Colby looked at a woman at the other end of the bar for support. But Meg, reading the Lady’s Home Journal under a small lamp, paid her no attention, evidently uninterested in the conversation or the man’s problems. With dark hair and darker eyes, dressed in a light beige blouse, dark brown skirt, and white pumps, she seemed very much like an attractive housewife having a Coke at the local drug store while she waited on her husband. A glass of ice and water sat in front of her.
Colby shrugged and picked up another drink glass from a small sink and started to polish it while she looked around the dimly lit room. An overhead fan, quietly, rhythmically, sliced through the reluctant air. A jukebox, with Ivory Joe Hunter singing, “I Quit My Pretty Mamma,” spun out blue, green, and yellow light that skipped across the dark spiraling crimson designs in the flocked wallpaper, and bounced off a small parquet dance floor. The smell of heavy perfume, flowery and musky, of incense, dusky and smoky, and of old and new liquor, sweetly sour, floated on the damp air. Against the back wall stood six slots. A lot of nickels had been dropped into the machines in the early evening, while customers drank, looking over the women, trying to decide which one they wanted, trying to decide it they really wanted to go upstairs.

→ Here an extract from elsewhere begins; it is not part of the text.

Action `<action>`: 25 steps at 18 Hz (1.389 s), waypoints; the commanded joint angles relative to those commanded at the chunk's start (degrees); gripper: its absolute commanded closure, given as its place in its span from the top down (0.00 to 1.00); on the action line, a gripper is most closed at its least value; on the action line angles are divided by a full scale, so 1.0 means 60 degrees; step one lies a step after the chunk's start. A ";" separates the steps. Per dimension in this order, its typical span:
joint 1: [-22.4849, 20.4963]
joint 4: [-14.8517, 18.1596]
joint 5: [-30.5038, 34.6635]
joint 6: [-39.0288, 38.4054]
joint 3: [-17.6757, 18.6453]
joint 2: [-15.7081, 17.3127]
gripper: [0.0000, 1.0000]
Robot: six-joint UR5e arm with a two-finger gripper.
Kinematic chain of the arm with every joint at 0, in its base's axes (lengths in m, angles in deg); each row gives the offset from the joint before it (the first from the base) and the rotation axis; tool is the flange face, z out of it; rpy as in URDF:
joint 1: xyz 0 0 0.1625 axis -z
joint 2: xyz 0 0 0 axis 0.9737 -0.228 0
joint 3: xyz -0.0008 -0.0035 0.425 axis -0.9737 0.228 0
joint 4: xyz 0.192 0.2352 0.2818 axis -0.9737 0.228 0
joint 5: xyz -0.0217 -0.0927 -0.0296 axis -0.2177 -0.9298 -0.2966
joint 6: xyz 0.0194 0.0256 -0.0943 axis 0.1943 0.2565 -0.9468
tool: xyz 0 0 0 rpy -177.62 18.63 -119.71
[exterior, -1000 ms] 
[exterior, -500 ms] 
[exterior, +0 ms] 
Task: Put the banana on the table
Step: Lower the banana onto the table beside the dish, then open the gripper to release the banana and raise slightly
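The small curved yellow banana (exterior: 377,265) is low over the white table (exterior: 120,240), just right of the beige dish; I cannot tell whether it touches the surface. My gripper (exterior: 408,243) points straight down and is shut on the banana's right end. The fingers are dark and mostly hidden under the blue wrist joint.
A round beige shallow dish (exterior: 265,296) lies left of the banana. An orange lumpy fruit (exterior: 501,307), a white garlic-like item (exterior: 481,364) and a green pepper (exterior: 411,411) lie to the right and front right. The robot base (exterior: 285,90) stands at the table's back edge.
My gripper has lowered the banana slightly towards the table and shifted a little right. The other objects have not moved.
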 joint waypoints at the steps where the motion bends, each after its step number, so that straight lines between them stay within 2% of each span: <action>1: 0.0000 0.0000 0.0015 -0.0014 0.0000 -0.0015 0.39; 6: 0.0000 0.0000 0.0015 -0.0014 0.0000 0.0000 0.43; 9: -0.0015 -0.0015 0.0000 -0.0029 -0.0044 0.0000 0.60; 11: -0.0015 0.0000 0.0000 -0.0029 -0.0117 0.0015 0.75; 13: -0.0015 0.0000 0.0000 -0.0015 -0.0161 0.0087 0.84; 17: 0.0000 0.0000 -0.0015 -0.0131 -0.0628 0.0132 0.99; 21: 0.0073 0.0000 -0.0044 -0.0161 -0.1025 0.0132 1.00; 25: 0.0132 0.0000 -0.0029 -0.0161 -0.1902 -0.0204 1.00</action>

Connie, in crisp white shorts and blouse, escorted the john she had been with to the front door, and walked into the barroom with a slow swaying motion, which accentuated her hips and attractive long legs. When she saw the man at the bar, she stopped in the middle of the dance floor, placed her hands on her hips, and glared at him. "Go way. You're a pest."
"I've got to see you." He stood, swaying. "I've got sixty bucks for all night."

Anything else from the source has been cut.